Aaaaannnnnyyyyway, below is the most recent incarnation if this story except this time Merck is shelling out almost A BILLION DOLLARS! in a settlement with the federal government.  Good.  Suck it Merck!  Now if we can figure out how to bring down Monsanto we'd be in business.  They'll probably send a hit man to my house for writing this so if I don't post anything the next few days call the authorities.  Rabble-B


msnbc.com news services
2011-11-22T20:57:52


Merck & Co will pay roughly $950 million to settle criminal and civil charges that it promoted the painkiller drug Vioxx for an unapproved use, the U.S. Justice Department said on Tuesday.
The fine will conclude a long-running investigation into Merck's promotion of the drug, which was withdrawn from the market in September 2004. The Justice Department had alleged that Merck promoted the drug for treating rheumatoid arthritis before it had been approved for that condition by the Food and Drug Administration.

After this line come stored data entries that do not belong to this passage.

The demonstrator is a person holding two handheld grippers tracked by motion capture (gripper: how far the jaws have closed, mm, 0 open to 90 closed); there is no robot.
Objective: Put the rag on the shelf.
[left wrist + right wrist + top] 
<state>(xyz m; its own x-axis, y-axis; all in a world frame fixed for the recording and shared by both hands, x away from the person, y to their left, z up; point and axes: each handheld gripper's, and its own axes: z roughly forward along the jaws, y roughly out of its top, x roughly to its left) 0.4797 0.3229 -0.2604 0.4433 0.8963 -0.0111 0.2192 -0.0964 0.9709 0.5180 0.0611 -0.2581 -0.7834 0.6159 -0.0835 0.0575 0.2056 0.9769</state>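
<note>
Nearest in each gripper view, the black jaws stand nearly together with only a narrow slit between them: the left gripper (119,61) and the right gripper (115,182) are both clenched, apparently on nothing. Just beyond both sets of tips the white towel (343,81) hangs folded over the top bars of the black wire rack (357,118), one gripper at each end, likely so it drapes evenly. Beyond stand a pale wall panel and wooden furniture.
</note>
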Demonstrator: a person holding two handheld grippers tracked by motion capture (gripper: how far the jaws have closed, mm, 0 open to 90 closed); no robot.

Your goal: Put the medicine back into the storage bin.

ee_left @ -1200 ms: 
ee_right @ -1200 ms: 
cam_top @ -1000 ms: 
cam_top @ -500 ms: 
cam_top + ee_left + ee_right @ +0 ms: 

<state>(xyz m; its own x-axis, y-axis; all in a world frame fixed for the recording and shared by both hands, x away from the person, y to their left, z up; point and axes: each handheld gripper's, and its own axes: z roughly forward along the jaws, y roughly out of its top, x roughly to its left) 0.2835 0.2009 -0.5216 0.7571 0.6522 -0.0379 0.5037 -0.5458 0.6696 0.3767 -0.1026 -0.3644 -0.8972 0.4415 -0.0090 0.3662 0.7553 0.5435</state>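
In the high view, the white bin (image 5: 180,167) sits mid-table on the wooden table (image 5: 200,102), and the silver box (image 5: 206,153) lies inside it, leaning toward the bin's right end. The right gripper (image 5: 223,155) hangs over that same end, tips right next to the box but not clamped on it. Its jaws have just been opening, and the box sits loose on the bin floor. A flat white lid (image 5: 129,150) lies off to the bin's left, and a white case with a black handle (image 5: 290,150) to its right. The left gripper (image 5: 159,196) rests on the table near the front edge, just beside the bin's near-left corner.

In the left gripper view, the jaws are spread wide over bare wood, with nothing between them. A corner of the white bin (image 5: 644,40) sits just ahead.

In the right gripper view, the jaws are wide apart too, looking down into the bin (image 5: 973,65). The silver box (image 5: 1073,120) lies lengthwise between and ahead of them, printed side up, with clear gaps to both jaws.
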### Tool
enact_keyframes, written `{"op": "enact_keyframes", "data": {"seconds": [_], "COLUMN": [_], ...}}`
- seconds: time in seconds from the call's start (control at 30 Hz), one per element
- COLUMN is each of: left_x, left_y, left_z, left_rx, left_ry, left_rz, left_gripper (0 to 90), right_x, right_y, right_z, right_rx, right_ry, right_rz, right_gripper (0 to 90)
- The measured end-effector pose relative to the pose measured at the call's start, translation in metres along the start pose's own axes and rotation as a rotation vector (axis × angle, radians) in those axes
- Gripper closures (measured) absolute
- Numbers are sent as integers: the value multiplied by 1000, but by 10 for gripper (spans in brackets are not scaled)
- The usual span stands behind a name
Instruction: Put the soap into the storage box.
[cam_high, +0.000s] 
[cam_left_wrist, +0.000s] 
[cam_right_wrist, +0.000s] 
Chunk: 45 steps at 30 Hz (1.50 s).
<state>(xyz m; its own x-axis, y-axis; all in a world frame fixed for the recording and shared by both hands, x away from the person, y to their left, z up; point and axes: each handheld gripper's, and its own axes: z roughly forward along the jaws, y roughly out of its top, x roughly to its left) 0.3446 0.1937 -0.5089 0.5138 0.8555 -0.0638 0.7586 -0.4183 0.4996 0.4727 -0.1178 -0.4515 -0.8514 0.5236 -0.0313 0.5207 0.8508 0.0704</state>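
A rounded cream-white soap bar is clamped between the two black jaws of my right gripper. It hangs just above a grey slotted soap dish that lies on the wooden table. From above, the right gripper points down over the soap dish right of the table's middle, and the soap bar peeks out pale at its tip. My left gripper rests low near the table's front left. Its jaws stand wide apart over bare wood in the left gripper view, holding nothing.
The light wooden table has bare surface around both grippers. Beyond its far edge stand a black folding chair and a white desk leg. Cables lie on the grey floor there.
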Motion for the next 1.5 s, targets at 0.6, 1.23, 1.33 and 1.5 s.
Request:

Merck had previously disclosed to investors the anticipated $950 million charge ahead of the government announcement.
Merck said the settlement does not constitute an admission of any liability or wrongdoing.
The FDA approved Vioxx in 1999, but the government did not initially approve the drug for use in rheumatoid arthritis. That meant doctors could write prescriptions for Vioxx for rheumatoid arthritis patients, but Merck could not promote the drug for that use. The Justice Department said Merck promoted Vioxx for rheumatoid arthritis for three years and continued to do so after getting an FDA warning letter in 2001. The drug was approved as a treatment for rheumatoid arthritis in April 2002.
Merck stopped selling Vioxx in 2004 after evidence showed the drug doubled the risk of heart attack and stroke. In 2007, the company paid $4.85 billion to settle around 50,000 Vioxx-related lawsuits.
The government will get $426.4 million from the new settlement, and $202 million will be distributed to state Medicaid programs for 43 states and the District of Columbia.